Set down each line of the data below exactly.

· · · · ·

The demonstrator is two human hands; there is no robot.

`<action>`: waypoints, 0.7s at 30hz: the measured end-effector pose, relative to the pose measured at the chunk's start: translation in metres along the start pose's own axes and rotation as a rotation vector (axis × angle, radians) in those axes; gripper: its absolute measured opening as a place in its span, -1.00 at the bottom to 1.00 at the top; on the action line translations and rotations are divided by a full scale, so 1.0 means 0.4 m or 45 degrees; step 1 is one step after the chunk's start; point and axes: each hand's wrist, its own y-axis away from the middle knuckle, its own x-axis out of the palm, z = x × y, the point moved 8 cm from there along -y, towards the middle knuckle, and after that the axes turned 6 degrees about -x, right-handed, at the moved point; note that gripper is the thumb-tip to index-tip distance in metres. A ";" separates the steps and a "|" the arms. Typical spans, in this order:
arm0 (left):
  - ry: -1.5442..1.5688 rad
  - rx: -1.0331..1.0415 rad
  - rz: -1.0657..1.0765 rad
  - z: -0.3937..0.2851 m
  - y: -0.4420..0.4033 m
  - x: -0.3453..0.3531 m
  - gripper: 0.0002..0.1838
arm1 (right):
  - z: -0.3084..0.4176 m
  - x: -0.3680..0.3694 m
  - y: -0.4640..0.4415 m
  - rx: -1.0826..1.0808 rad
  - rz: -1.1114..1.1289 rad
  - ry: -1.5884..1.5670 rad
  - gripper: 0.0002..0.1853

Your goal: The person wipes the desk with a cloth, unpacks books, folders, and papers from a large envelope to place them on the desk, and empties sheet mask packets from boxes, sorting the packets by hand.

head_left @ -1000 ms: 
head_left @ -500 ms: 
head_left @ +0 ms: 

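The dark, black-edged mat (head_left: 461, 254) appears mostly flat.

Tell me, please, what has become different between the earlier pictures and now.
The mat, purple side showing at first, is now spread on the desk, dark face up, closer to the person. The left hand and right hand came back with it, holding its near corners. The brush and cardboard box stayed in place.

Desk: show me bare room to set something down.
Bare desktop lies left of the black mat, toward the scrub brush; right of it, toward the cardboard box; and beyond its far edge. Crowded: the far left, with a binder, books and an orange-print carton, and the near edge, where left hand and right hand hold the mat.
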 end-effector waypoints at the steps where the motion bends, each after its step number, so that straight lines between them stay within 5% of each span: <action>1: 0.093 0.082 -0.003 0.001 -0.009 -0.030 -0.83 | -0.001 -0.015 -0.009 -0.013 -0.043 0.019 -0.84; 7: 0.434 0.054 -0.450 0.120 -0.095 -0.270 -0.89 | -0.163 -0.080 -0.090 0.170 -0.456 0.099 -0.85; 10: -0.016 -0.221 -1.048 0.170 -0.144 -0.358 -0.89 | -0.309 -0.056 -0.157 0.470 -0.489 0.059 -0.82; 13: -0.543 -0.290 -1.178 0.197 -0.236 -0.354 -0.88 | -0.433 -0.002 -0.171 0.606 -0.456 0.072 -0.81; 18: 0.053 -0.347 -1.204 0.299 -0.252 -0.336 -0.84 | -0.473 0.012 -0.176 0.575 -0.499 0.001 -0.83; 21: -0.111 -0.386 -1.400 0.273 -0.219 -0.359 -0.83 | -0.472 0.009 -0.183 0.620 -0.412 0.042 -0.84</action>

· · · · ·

• RESULT FOR THIS EXERCISE
The demonstrator is two human hands; there is no robot.

`<action>`: waypoints, 0.7s at 30hz: the measured end-effector pose, relative to the pose measured at the chunk's start: translation in metres along the start pose's own axes and rotation as a rotation vector (axis × angle, radians) in those axes; gripper: its absolute measured opening as a place in its span, -1.00 at the bottom to 1.00 at the top; on the action line translations and rotations are divided by a full scale, so 1.0 means 0.4 m or 45 degrees; step 1 is one step after the chunk's start; point and axes: each hand's wrist, its own y-axis away from the middle knuckle, its own x-axis out of the palm, z = x × y, the point moved 8 cm from there along -y, towards the middle knuckle, and after that the axes turned 6 degrees about -x, right-handed, at the moved point; note that gripper is the thumb-tip to index-tip distance in metres. A ";" separates the steps and a "|" the arms. Typical spans, in this order:
arm0 (left):
  - ry: -1.5442..1.5688 rad
  - rx: -1.0331..1.0415 rad
  - rz: -1.0657..1.0765 rad
  - z: -0.3937..0.2851 m
  - y: -0.4420..0.4033 m
  - x: -0.3453..0.3531 m
  - gripper: 0.0002..0.1838
arm1 (right):
  - z: -0.3084..0.4176 m
  - x: -0.3680..0.3694 m
  - y: -0.4640..0.4415 m
  - rx: -1.0826..1.0808 rad
  - rz: -1.1114..1.1289 rad
  - ry: -1.5884..1.5670 rad
  - gripper: 0.0002..0.1853

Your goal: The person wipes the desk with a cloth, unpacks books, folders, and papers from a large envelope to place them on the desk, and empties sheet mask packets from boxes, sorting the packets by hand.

head_left @ -1000 ms: 
head_left @ -500 ms: 
head_left @ +0 ms: 

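The dark, black-edged mat (head_left: 461, 254) appears mostly flat.

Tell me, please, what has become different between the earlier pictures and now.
The mat, purple side showing at first, is now spread on the desk, dark face up, closer to the person. The left hand and right hand came back with it, holding its near corners. The brush and cardboard box stayed in place.

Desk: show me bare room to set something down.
Bare desktop lies left of the black mat, toward the scrub brush; right of it, toward the cardboard box; and beyond its far edge. Crowded: the far left, with a binder, books and an orange-print carton, and the near edge, where left hand and right hand hold the mat.
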 end-effector waypoints at the steps where the motion bends, each after its step number, so that straight lines between them stay within 5% of each span: <action>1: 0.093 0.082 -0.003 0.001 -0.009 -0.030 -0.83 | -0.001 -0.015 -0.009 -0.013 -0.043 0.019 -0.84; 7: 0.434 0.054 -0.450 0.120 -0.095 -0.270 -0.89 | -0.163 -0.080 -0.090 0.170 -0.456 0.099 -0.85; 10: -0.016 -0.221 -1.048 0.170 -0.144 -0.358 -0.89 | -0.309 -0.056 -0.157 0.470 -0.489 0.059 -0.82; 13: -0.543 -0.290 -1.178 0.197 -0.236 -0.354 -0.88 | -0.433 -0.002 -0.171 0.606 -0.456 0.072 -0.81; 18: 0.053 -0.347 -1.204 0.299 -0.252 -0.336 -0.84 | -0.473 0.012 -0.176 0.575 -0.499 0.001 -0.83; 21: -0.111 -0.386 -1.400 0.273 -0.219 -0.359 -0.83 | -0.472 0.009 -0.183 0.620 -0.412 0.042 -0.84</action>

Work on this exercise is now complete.